At issue now is whether publicly sponsored displays of the Nativity scene are in violation of the constitutional guarantee of separation of church and state. The legal questions still need to be refined - but the emotion surrounding the dispute may parallel that expressed over the controversies about school prayer and public aid to parochial institutions.

And since lower courts continue to hand down conflicting decisions on the Nativity question, legal experts predict the issue will likely end up in the US Supreme Court.

The debate over the Nativity scene heated up recently when a Boston-based US Court of Appeals for the First Circuit banned a Pawtucket, R.I., creche on the grounds that it violates the Constitution. It has been a Christmas tradition there for 40 years. The seasonal placement of the city-owned tableau depicting the birth of Jesus was initially challenged by the American Civil Liberties Union in 1981. And a federal court in Providence upheld ACLU's position. Last December, a group headed by Pawtucket's mayor erected the display on private property pending an appeal of this ruling.

The new edict not only settles, at least for now, the dispute for Pawtucket, but it is binding on areas within the court's jurisdiction in Maine, New Hampshire, Massachusetts, Rhode Island, and Puerto Rico. And it has already triggered reverberations elsewhere.
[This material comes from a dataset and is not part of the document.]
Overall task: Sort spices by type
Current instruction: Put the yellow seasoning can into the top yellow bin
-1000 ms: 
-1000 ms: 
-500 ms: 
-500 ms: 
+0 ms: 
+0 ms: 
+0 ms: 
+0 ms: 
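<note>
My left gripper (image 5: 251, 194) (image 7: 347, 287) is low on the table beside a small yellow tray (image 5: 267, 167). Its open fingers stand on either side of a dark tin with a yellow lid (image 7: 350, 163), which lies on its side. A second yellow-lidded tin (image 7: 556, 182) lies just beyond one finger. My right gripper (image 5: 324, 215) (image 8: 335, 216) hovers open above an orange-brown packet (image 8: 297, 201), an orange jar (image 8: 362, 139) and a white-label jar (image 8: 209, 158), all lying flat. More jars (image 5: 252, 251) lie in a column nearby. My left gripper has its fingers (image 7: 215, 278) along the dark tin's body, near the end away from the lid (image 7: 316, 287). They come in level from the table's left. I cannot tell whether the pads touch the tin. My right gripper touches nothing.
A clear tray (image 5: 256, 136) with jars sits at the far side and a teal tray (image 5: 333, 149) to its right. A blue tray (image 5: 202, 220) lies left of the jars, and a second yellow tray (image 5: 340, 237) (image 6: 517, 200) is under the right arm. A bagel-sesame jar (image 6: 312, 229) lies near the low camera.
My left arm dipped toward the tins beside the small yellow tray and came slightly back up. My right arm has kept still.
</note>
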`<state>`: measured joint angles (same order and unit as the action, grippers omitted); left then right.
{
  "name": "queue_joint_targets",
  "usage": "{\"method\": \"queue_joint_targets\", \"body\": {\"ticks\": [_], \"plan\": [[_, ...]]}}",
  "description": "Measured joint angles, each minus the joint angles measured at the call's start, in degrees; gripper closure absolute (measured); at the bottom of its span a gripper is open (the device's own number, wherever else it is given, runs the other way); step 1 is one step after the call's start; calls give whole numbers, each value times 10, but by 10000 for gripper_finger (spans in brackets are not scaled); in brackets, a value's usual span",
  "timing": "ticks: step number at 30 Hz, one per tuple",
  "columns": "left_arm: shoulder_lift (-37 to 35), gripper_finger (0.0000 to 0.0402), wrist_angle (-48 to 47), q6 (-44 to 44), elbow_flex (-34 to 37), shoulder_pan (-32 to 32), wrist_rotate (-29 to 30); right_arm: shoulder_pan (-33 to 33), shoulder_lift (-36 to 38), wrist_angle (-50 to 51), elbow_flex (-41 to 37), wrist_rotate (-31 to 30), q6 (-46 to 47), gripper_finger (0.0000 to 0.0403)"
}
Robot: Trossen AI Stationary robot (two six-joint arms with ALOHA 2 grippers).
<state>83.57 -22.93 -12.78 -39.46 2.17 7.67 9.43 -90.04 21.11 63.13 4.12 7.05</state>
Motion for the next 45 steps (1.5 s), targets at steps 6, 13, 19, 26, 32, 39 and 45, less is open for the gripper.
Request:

For example, civil rights groups are considering a challenge of Providence's City Hall Nativity scene erected by the Knights of Columbus. And the City Council in Cambridge, Mass., is probing the possible effect of the Pawtucket ruling on its municipally based Nativity scene decorations.

Other communities appear to be in limbo over the issue. Mayor Maurice Arel of Nashua, N.H., says that despite some protests, his city will keep its creche until there is further resolution of the dispute in this New England state or by the US Supreme Court.

Elsewhere in the nation, Gov. William J. Janklow of South Dakota is bucking an ACLU challenge in insisting that the Nativity scene in the State Capitol rotunda is ''constitutional'' and ''harmless.''

The religious display dispute as a ''church and state'' constitutional issue began to surface only within the past five years. Some communities, such as Santa Monica, Calif., have resolved the issue locally. When challenged by atheist Madalyn Murray O'Hair for placing a privately owned religious scene in a public park, the seaside Los Angeles suburb agreed to an atheist display on the same property.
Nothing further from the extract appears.